What does the rate of bankruptcies have to do with growth? I would expect MORE
bankruptcies in a place that has high growth.

------
rbarooah
What's seems more important to me is not the degree of inwquality, but whether
that inequality represents a poor distribution of resources, for example it
seems ok to me that people like Larry and Sergei, or Bill Gates, are mega-
rich, because they got that way by providing world-changing value to society.

If the bulk of the inequality is spoken for by people like these, then I don't
see a problem.

If on the other hand most of the inequality comes from financial manipulation
that isn't also productive to society, then we have a serious problem as the
incentives are skewed towards gaming the system rather than trying to produce
value.

According the the Bureau of economic analysis, finance accounts for 24% of US
GDP from private industry and captures 39% of the profits.

What value is this providing?
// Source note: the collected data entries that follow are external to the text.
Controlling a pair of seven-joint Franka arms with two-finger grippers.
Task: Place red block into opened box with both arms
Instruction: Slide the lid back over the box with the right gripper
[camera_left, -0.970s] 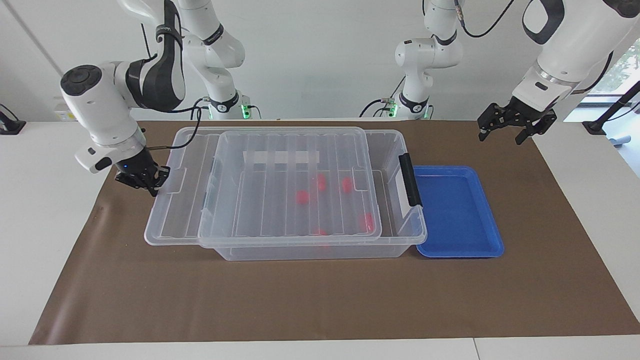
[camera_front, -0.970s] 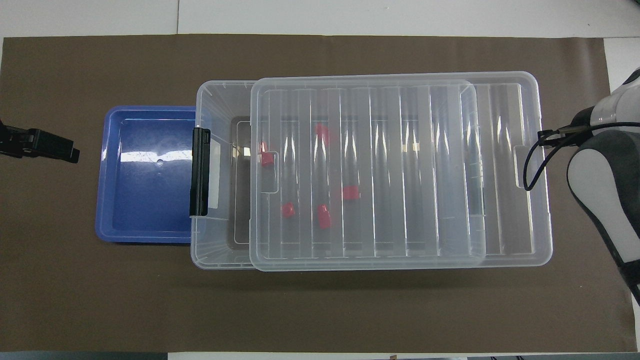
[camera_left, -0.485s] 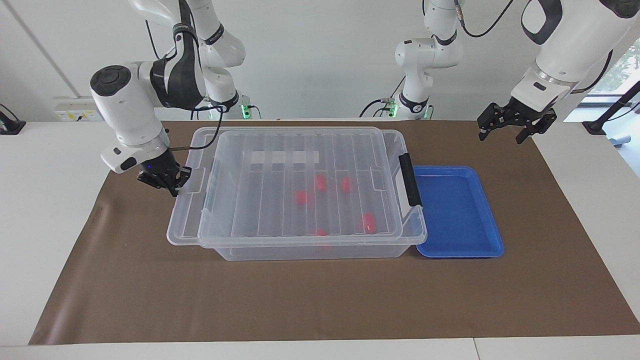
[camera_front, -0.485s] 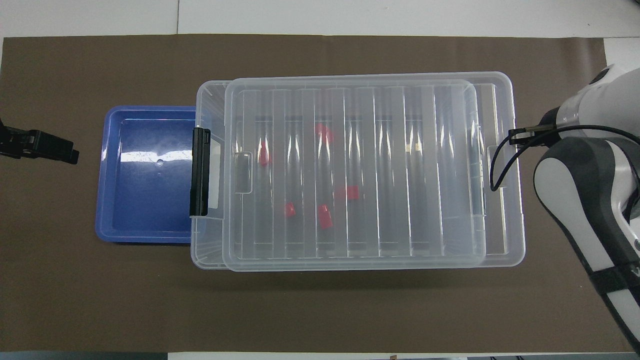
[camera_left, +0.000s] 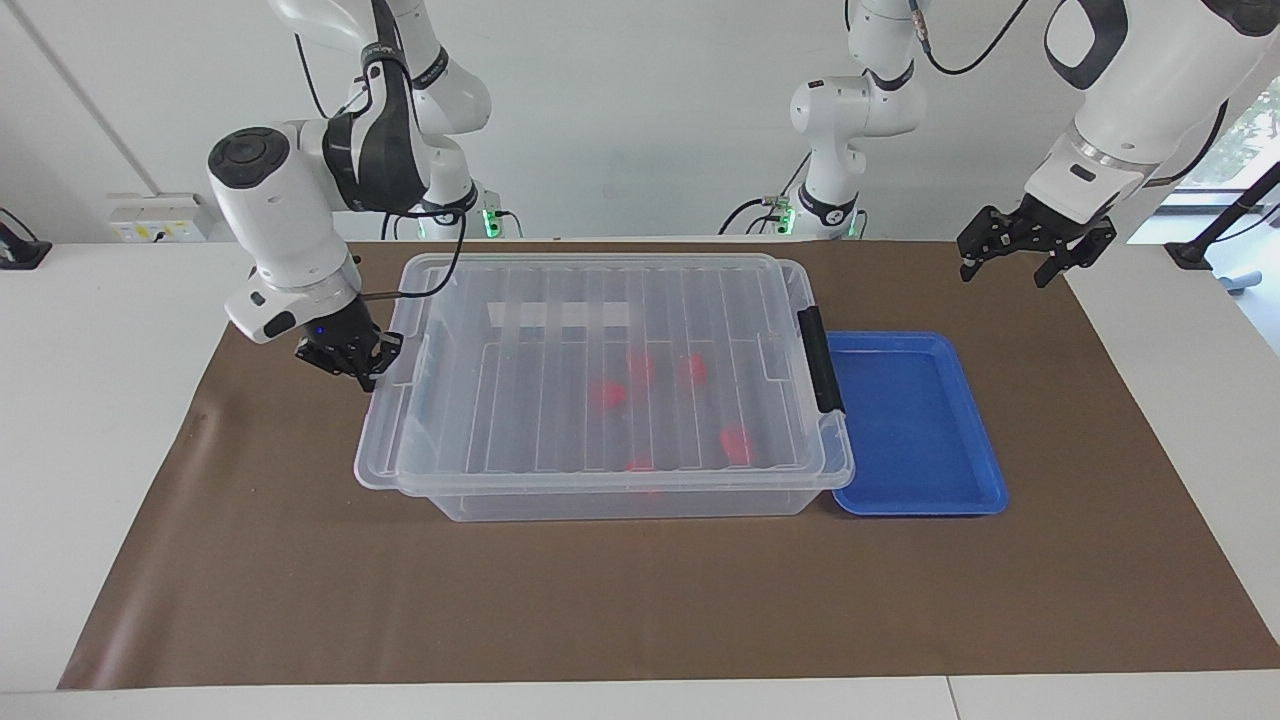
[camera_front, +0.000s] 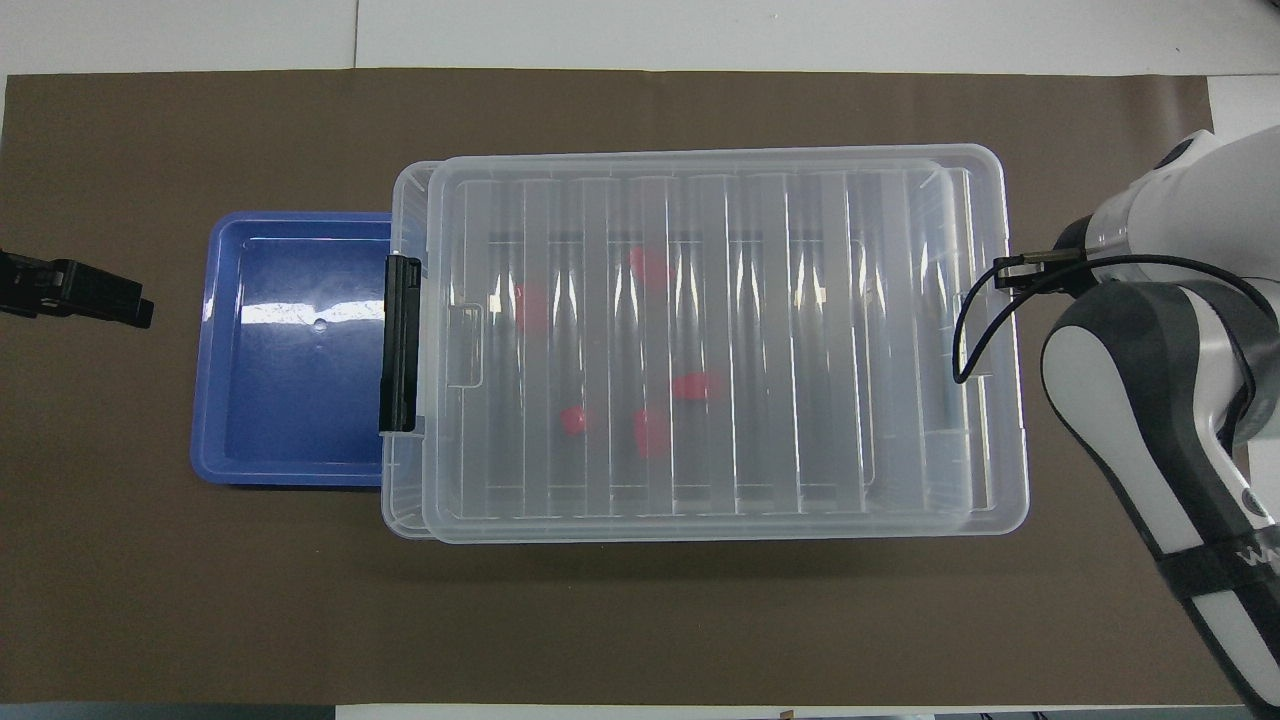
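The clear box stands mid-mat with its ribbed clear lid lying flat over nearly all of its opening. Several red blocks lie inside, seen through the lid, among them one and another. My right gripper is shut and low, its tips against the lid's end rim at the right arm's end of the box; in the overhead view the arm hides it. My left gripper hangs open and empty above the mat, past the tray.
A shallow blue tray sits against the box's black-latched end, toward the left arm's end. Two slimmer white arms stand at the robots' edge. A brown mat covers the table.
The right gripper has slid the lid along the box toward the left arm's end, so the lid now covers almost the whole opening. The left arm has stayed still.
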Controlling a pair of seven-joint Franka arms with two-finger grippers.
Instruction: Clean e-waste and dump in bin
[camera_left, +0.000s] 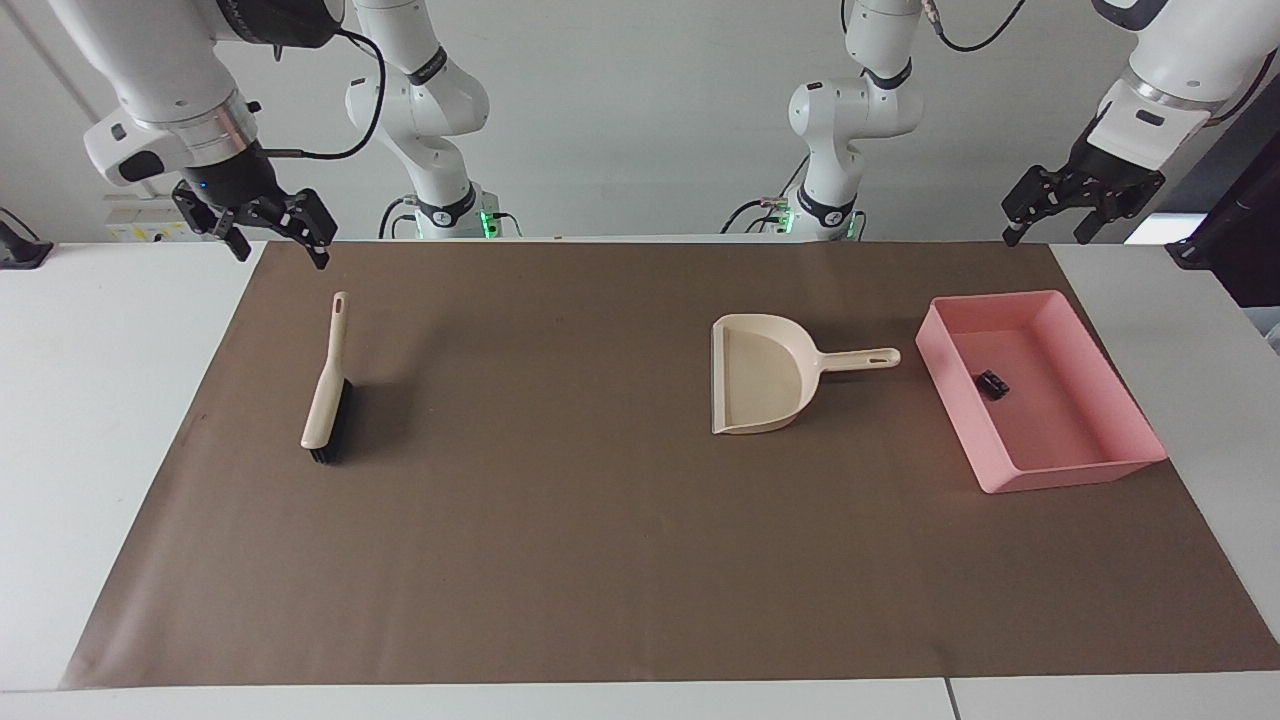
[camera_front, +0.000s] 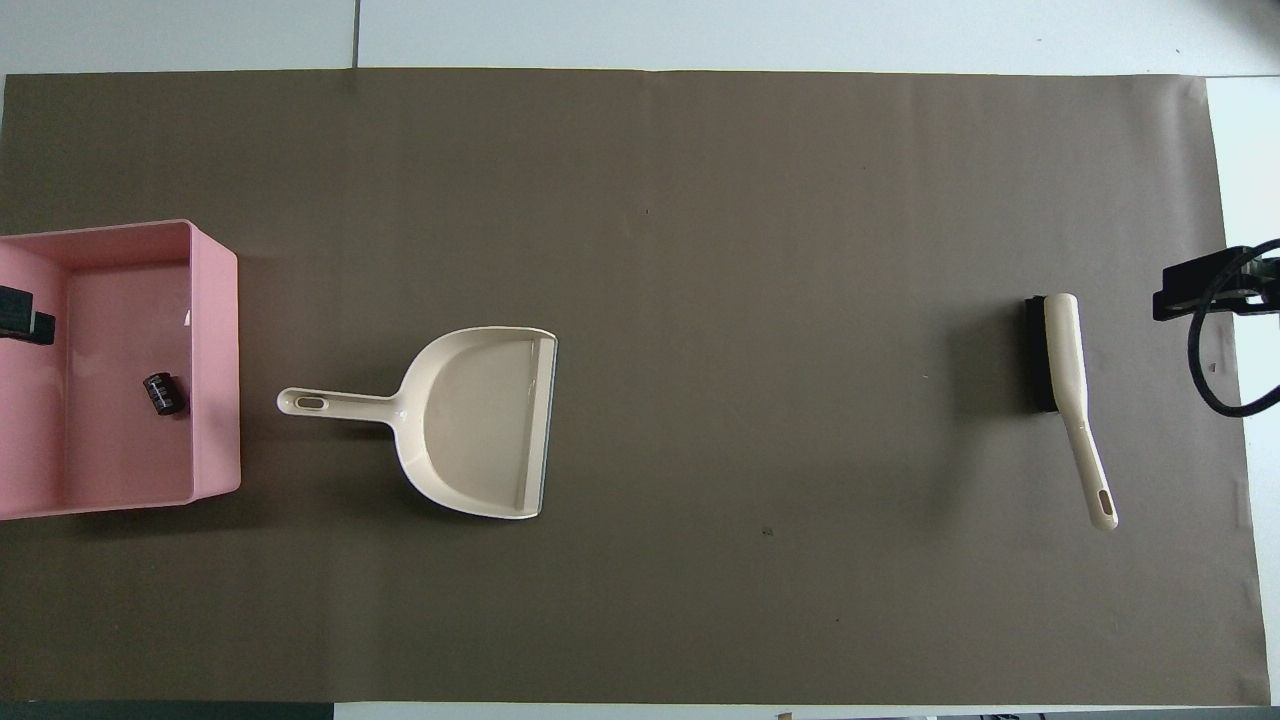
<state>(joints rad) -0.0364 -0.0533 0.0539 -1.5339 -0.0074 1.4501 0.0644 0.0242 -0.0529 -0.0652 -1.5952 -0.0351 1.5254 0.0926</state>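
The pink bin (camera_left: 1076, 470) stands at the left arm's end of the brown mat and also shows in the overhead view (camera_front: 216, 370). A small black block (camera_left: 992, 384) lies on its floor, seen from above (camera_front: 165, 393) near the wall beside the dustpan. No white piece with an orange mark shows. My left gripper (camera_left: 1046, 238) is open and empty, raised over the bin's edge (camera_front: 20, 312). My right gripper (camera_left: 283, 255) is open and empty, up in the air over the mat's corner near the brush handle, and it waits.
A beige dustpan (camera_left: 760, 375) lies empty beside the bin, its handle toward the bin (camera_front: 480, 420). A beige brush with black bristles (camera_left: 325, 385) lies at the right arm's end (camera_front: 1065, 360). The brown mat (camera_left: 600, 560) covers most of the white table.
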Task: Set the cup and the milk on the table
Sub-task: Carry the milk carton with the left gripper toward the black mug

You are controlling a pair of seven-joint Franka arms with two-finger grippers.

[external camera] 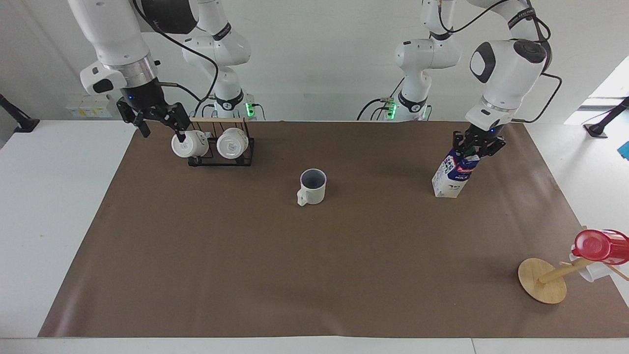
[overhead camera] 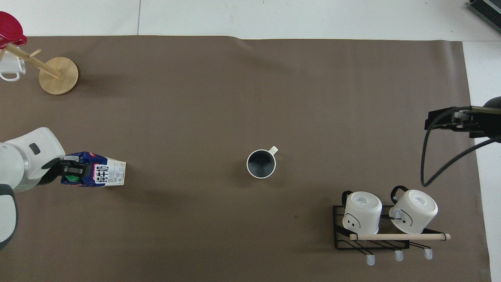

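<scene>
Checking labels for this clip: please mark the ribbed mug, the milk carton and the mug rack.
ribbed mug (external camera: 313,187), facing view, on its outer wall below the rim.
milk carton (external camera: 452,178), facing view, on its printed front face.
mug rack (overhead camera: 371,243), overhead view, on its black wire base.

Bright, even light w/ soft shadows on the mat (external camera: 314,255); sharp pics, no glare.
</scene>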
Learning how to create new derivatives or HFT
algorithms to compete against other people doing the same thing doesn't seem
to create shared prosperity in the way that curing a disease, creating Google,
or making electric cars does.

------
known
(Dummy) Democracy and (Crony) Capitalism within the context of Global Economy
is not suitable and scalable. Hope somebody finds a comprehensive solution.

------
swombat
Not a terrible article as far as this political junk goes, but really has no
place on HN. This is reddit/r/politics fodder.